Конь бешеными глазами посмотрел на него, втянул ноздрями воздух и, признав не столько человека, сколько Ласточку, уткнулся носом в ладони Рина и замер.
— Где его хозяин? — спросил Рин.
— Я его хозяин, — ответил чернобородый господин средних лет.
— Нет.
— Я честно заплатил за эту тварь, — нахмурился чернобородый, — он принадлежит мне.
— Могу я спросить, уважаемый, где вы его взяли?
— Конечно. В трактире «Заколдованный принц». Хозяин утверждал, что коня оставил постоялец, у которого не было денег расплатиться за ночлег и еду.
— Вот как!
В то, что у Оливера опять нет денег, можно было еще поверить. Но то, что он оставил Дымку — никогда.

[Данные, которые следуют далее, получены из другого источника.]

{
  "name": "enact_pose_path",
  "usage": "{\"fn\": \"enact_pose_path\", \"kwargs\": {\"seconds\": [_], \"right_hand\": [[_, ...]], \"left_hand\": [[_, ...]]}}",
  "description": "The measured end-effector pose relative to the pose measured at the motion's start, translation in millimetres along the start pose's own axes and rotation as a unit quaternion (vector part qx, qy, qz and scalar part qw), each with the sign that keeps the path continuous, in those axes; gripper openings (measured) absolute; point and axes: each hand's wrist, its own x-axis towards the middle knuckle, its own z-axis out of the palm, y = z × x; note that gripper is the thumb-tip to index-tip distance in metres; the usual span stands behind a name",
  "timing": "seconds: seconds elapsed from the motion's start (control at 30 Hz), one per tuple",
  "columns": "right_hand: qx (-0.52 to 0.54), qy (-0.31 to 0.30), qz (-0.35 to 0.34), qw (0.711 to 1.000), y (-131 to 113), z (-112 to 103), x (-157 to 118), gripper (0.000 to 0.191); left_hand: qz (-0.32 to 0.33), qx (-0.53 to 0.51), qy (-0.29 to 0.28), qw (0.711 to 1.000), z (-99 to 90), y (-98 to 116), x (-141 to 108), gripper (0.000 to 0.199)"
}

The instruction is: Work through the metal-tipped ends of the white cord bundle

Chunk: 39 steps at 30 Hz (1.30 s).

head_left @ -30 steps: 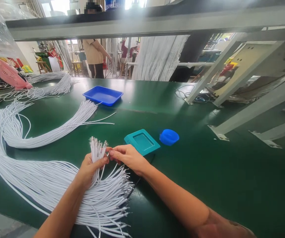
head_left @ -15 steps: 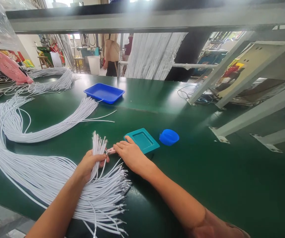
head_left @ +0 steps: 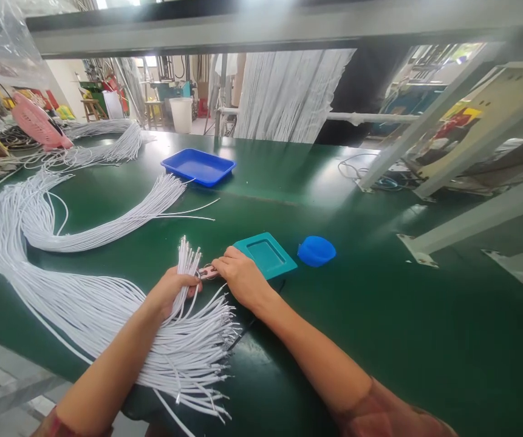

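Fingers of our left hand (head_left: pixel 177 290) pinching upright white wires (head_left: pixel 187 267), our right's (head_left: pixel 242 278) curled round a small pink tool (head_left: pixel 209 272), frame centre.

the square tray (head_left: pixel 268 255) is teal. right of the square tray, the bowl (head_left: pixel 316 251) is bright blue; beyond it, the deep tray (head_left: pixel 198 165) is darker blue. left of it, the cables (head_left: pixel 83 303) are white and the tool (head_left: pixel 209 273) pale pink. beneath it, the tabletop (head_left: pixel 356 328) is dark green.

Bunched white cables (head_left: pixel 187 264), metal tips (head_left: pixel 185 241) upward, beside a pink tool (head_left: pixel 208 272).
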Motion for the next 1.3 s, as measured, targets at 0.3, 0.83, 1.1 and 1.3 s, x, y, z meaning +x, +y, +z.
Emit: {"fn": "enact_pose_path", "kwargs": {"seconds": [0.3,0.83,1.1,1.3], "right_hand": [[-0.090,0.116,0.196,0.970,13,-2,-4,0.046],[0.122,0.156,0.168,0.966,11,-19,1,0.025],[0.424,0.102,0.187,0.880,-15,-27,2,0.010],[0.500,0.125,0.240,0.823,-21,-18,4,0.007]], "left_hand": [[0.003,-0.013,0.002,1.000,-0.8,1,-1,0.011],[0.006,-0.058,-0.042,0.997,-5.8,15,-20,0.025],[0.075,-0.030,-0.061,0.995,-2.0,14,-26,0.023],[0.062,-0.011,0.090,0.994,6.1,12,-27,0.033]]}}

— Хороший же конь. Красавец! Жаль, что ему один путь — на живодерню. Деньги впустую потрачены.
— Не переживайте, — Рин осторожно потрепал черную гриву, — я выкуплю его по хорошей цене. Так, говорите, хозяин «Синей лягушки» продал его вам?
***
Олли сорвал ногти, но проклятый болт так и не удалось ослабить. Спину сводили судороги от постоянной близости холодного камня и невозможности изменить позу.
Крысы, разумеется, здесь были. Свободно бегали по камере и коридору, иногда попадаясь под ноги стражам. Но к нему не приближались. Наверное, на нем было благословение Зеленоглазки. Жаль, что там, в городе, он не принес ей жирную курицу.
Приносили еду. Жидкую похлебку, иногда даже теплую. С ней не возникало проблем. Но чаще из еды были черствые лепешки — тогда каждый кусочек приходилось долго держать во рту, чтобы он размяк и свободно прошел в стиснутое горло. Одной такой лепешки хватало на целый день. Впрочем, торопиться было некуда.
Из развлечений тут были посещения барона. Когда он появлялся и с грохотом проводил ключом по решетке, от Олли требовалось повернуть голову в его сторону и открыть глаза. В этом случае барон ограничивался несколькими ругательствами и благополучно уходил. Если же, не дай бог, проигнорировать его появление, д’Экраф входил в камеру и дергал за ошейник, добиваясь внимания пленника.